INSTRUCTIONS TO FOLLOW: What you return should be only the lines starting at the one that contains "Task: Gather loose" and running to the end of the listing, exactly as written, minus any pictures.

THE DATA:
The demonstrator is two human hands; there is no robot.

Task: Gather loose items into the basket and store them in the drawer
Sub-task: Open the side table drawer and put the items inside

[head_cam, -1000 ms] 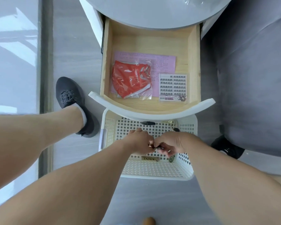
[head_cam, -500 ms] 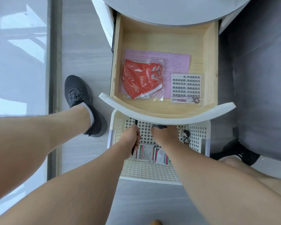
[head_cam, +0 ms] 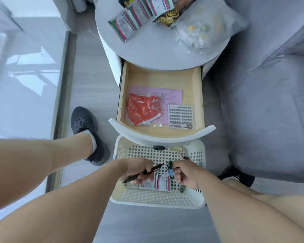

SOLUTION TO THIS EXERCISE:
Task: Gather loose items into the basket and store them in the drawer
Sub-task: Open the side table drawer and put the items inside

[head_cam, -1000 ms] 
[head_cam, -500 ms] 
[head_cam, +0 ms] 

What has been written here completes the answer.